Required action
From the entries below, count every line that contains the word "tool". Please give the number and nothing else.

[Saved data entries]
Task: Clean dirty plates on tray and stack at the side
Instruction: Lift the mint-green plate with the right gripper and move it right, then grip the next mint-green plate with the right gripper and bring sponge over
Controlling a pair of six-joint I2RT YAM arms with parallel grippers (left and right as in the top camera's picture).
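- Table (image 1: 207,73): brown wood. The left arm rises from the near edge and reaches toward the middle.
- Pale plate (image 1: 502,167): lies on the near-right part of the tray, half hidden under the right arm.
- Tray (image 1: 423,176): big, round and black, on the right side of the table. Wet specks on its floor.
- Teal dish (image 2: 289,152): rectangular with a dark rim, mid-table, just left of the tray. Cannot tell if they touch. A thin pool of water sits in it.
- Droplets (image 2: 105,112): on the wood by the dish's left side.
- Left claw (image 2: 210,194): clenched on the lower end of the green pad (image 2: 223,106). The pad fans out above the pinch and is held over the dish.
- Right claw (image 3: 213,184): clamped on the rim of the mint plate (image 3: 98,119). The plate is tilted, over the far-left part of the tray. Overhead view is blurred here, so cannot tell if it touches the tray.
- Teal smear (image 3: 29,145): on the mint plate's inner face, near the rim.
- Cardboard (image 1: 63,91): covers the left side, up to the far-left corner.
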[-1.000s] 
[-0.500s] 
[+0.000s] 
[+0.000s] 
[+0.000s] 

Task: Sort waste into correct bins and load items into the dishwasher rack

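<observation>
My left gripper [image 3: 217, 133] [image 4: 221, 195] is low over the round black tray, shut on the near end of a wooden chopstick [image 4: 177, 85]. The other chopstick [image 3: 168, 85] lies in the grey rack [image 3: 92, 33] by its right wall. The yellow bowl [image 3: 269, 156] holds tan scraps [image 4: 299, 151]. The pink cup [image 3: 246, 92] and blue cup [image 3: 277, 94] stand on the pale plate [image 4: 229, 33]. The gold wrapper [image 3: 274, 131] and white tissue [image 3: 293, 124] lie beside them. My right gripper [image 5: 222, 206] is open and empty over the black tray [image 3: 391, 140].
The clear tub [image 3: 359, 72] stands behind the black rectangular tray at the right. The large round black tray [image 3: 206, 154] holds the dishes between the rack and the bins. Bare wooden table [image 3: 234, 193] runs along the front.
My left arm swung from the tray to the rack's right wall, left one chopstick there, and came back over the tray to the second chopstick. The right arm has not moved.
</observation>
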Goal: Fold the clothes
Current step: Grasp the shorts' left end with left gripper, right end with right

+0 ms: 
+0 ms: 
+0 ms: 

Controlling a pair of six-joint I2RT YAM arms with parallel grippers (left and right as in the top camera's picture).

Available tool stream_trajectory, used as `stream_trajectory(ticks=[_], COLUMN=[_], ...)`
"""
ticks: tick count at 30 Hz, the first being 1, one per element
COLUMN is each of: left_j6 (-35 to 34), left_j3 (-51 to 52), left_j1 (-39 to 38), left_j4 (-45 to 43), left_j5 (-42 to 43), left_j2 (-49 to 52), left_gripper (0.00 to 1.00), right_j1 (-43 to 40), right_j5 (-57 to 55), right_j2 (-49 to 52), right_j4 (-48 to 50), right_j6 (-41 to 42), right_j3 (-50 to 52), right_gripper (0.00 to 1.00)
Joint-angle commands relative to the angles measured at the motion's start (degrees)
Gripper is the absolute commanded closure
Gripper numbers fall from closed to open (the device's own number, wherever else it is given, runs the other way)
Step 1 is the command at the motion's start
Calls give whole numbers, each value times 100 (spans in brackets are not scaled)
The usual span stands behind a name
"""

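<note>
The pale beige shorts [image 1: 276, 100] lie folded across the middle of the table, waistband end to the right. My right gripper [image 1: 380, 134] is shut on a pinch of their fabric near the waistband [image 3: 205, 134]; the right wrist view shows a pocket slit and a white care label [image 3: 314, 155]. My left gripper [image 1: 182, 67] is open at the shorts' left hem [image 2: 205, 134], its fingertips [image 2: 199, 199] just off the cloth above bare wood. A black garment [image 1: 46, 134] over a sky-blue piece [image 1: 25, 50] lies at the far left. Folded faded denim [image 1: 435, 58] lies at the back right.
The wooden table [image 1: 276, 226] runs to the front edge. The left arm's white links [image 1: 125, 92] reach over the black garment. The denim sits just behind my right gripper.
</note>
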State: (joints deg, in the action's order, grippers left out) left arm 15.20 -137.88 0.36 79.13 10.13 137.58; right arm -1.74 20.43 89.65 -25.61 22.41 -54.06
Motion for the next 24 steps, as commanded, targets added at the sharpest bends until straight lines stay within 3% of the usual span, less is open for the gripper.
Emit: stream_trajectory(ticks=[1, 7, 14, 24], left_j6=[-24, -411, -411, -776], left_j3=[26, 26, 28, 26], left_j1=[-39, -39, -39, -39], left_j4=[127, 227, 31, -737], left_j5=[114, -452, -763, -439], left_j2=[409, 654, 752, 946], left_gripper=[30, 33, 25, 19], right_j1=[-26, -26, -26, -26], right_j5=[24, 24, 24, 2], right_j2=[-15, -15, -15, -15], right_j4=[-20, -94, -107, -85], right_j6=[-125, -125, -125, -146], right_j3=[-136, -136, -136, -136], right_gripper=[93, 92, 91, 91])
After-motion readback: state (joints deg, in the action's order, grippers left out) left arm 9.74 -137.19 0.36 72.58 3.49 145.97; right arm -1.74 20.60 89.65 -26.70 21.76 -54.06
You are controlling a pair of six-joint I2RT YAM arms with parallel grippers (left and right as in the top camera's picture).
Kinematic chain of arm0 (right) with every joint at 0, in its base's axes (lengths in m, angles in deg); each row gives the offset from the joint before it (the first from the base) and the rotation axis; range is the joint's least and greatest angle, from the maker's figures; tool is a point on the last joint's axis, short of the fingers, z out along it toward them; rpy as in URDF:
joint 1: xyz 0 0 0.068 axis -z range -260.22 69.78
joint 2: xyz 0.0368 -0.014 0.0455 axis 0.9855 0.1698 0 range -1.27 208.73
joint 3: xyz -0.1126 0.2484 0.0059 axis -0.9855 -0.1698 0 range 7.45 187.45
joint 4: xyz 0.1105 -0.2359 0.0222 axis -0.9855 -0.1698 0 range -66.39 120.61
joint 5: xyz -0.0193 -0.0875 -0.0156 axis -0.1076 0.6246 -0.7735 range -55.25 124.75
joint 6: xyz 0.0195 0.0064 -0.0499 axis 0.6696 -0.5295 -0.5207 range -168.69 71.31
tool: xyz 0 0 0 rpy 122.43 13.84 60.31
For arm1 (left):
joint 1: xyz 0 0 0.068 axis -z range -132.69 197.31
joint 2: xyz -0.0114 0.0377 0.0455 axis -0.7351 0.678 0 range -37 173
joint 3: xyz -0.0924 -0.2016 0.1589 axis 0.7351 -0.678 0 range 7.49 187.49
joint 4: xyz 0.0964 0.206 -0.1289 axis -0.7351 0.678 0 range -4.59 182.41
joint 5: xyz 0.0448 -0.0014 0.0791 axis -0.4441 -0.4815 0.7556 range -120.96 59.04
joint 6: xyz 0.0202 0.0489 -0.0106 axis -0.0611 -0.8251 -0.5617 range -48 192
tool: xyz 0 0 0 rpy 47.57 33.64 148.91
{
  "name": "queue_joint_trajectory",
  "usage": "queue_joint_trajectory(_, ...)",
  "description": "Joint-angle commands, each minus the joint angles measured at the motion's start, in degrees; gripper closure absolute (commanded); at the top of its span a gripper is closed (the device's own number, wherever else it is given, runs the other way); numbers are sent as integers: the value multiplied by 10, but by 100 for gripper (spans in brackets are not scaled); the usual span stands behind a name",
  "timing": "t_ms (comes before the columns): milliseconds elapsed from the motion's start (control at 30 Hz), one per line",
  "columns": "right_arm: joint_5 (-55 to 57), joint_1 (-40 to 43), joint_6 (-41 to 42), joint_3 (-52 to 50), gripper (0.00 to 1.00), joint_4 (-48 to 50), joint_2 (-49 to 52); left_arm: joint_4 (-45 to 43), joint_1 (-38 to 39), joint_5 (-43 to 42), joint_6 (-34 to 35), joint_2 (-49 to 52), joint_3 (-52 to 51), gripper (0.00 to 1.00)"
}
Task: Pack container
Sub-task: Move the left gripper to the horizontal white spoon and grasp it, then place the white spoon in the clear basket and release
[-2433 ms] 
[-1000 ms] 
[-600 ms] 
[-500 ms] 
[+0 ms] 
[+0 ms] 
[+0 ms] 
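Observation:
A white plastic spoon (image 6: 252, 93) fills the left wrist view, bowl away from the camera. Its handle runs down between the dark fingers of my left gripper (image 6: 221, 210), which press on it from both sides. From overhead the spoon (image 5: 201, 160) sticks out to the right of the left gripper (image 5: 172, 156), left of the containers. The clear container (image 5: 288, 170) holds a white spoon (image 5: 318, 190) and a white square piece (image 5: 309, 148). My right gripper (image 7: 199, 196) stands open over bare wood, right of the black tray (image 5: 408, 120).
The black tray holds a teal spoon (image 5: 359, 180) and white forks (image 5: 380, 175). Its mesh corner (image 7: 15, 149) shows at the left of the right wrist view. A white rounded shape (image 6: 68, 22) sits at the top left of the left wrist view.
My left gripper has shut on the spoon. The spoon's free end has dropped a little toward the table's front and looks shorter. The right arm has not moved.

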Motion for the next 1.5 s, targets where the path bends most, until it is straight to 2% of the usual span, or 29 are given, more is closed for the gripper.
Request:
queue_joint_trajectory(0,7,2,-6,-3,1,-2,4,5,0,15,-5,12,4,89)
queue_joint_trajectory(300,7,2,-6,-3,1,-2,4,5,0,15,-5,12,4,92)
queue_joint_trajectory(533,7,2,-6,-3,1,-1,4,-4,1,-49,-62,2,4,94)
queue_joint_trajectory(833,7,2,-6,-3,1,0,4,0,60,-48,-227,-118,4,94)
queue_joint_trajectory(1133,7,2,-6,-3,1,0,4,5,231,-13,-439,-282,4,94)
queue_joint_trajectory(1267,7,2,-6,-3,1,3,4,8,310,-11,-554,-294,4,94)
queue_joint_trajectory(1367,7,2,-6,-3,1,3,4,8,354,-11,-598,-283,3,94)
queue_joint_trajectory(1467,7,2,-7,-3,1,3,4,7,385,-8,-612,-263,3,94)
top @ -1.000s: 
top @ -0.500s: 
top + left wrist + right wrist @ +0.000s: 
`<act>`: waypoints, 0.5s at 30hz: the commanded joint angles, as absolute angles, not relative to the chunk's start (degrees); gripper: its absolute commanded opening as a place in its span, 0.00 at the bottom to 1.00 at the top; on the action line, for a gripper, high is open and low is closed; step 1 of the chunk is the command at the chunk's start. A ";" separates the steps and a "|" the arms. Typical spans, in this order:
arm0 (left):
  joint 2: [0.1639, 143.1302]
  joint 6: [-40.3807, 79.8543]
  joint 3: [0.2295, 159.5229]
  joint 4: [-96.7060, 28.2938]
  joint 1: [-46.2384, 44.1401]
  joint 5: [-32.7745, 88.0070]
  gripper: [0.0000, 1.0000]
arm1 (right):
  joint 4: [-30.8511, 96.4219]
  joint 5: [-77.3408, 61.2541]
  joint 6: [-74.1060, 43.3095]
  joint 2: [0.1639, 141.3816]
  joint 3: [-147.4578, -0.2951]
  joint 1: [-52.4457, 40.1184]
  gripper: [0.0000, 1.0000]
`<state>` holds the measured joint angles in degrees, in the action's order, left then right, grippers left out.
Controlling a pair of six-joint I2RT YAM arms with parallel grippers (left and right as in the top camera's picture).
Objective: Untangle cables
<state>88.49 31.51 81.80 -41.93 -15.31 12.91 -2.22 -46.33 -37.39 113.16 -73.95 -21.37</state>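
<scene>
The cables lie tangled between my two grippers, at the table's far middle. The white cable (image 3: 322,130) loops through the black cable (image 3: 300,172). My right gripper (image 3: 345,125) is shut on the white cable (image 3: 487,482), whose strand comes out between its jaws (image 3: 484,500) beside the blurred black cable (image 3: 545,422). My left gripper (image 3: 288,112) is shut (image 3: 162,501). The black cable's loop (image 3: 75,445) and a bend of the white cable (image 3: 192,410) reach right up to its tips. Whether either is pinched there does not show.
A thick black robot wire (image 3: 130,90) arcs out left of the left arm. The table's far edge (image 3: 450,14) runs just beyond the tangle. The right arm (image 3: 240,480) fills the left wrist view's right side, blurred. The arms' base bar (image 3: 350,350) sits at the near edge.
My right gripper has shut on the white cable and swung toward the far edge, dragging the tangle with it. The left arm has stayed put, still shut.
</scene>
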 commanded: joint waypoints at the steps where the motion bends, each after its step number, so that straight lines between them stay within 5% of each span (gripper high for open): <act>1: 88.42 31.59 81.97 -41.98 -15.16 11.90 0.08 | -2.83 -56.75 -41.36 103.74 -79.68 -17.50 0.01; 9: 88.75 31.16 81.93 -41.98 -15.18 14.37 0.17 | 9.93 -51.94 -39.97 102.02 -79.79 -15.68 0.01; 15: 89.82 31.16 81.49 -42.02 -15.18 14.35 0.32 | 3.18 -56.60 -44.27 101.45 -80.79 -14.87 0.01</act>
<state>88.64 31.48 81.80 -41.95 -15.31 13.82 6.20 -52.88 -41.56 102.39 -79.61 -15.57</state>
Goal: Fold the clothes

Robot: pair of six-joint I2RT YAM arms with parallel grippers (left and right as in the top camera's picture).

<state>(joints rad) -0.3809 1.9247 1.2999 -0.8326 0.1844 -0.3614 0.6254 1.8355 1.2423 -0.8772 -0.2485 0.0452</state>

Output below
4